Алексей Алексеевич подсел к столу, чувствуя себя неловко в новом костюме, в новых коричневых туфлях. Все потирая озябшие руки, он оглядел комнату, забитую дорогими, старинными вещами, вазами, статуэтками, увешанную коврами, картинами и портретами родных. Эти остатки из обширного профессорского дома пахли девятнадцатым веком.
Петина кровать была тщательно застлана, и на спинке ее висели выглаженные брюки.
Алексей Алексеевич старался скрыть, что ему бесконечно грустно и одиноко, что он сейчас боится своей пустой квартиры и в эту ночь не знает, зачем ему жить.
— Давайте чаек, где он у вас? А? Где? — бодро воскликнул Алексей Алексеевич, двигая к столу тяжелое, потемневшее от времени кресло. — А ночь-то какая, беда! Стужа, тьма, ветер. А у вас хорошо. Да! Вокруг теплой души всегда уютно. Вот именно, уютно!
Голос его дрогнул.
Надежда Сергеевна внимательно посмотрела на него и стала уверять:
— Вот Сонечка теперь свое гнездышко совьет. И у нее будет вам тепло и хорошо. Еще не раз скажет она вам спасибо за то, что вы ее вырастили. Дочь у вас… и свадьба… Это хорошо. Радуйтесь! — по горлу ее пробежала судорога, ресницы задрожали.
Алексей Алексеевич без нужды передвигал с места на место серебряные щипчики для сахара.
— Нет, что вы! Что вы! Это она вам скажет спасибо! Вам! Да! — воскликнул он. — Это вы ее учили, воспитали. Много у вас по всей стране таких дочерей да сынов! Много, много!
Надежда Сергеевна разливала янтарный чай. Над черными чашечками в золотых цветах клубился пар.
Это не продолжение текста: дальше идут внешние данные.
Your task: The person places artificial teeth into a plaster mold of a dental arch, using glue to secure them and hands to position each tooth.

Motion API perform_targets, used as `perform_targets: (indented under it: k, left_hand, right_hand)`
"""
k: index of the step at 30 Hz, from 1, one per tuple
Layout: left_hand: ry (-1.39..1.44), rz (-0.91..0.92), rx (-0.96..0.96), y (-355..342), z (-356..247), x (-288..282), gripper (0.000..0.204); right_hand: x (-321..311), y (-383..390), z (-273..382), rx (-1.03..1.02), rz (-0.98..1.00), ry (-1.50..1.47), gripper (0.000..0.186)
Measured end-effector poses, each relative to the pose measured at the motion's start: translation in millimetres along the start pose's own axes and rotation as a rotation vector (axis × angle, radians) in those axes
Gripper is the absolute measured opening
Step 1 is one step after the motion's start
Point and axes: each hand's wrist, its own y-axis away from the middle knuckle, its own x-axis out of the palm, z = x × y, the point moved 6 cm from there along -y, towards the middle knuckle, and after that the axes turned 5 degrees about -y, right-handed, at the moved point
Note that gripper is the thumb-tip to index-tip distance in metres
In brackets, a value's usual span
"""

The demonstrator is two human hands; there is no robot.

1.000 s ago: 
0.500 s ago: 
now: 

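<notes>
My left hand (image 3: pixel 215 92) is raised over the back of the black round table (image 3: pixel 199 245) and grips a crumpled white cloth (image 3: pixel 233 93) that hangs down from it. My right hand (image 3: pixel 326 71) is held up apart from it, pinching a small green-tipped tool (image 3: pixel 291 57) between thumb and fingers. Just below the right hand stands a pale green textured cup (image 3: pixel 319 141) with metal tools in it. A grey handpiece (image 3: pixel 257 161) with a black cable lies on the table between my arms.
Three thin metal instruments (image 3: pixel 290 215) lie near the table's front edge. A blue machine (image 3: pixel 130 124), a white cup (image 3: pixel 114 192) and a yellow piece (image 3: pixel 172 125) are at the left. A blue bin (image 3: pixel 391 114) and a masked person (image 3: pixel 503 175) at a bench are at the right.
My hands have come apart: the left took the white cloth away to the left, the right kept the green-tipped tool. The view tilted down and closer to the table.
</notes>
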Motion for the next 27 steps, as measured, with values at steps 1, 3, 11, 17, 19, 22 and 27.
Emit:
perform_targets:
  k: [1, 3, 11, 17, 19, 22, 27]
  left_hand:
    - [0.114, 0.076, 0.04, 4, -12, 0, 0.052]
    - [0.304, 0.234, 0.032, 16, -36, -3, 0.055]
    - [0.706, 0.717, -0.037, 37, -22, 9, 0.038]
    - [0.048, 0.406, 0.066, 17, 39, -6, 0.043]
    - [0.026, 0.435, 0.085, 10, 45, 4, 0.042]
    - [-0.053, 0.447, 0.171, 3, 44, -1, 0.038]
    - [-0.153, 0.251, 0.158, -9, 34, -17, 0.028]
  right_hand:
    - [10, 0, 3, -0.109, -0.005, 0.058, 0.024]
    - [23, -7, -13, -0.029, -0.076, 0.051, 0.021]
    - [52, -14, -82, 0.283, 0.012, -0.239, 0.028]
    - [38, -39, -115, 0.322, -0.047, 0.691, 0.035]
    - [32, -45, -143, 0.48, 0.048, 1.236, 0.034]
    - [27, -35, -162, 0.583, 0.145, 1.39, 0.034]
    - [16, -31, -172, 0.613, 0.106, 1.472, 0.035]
— Да, всякое бывает в жизни, всякое, — задумчиво продолжал Алексей Алексеевич. — Иногда и не поймешь, кто твой отец. То ли тот, кто родил, то ли тот, кто воспитал. Помню один ледяной вечер. Матери не было дома — она уехала в деревню к родным. Помню, отец подшивал валенки. А младший братишка мой, Вася, играл, И вдруг нечаянно толкнул посудный шкаф. Он был высокий, узенький, неустойчивый. Шкаф грохнулся — и вся посуда вдребезги! Отец бросился на мальчишку и пинком его, пинком! У меня в глазах потемнело: «Не тронь!»
Отец бросился на меня. По полу на осколках посуды катались. В крови оба. Мне тогда было шестнадцать, нет, вру, семнадцать лет. А потом всего избитого, в одной рубашке выкинул отец меня в сорокаградусный мороз. Плюнул я на дверь отчего дома и ушел навсегда. Ушел!
Ненавидели мы друг друга. Отец был лавочник, а я комсомолец.
Пришел я в комсомольскую ячейку и говорю: «Ребята, я из классовой схватки вышел раненым!» Они из рук, из коленок, из спины осколки стекол выковыривают, кровь ручейками течет, а я тру отмороженную щеку и смеюсь. Молодость! Она всегда смелая, всегда сильная! Никогда не падает духом, всем бедам в лицо смеется. Смеется всем бедам! Нельзя нам забывать о молодости!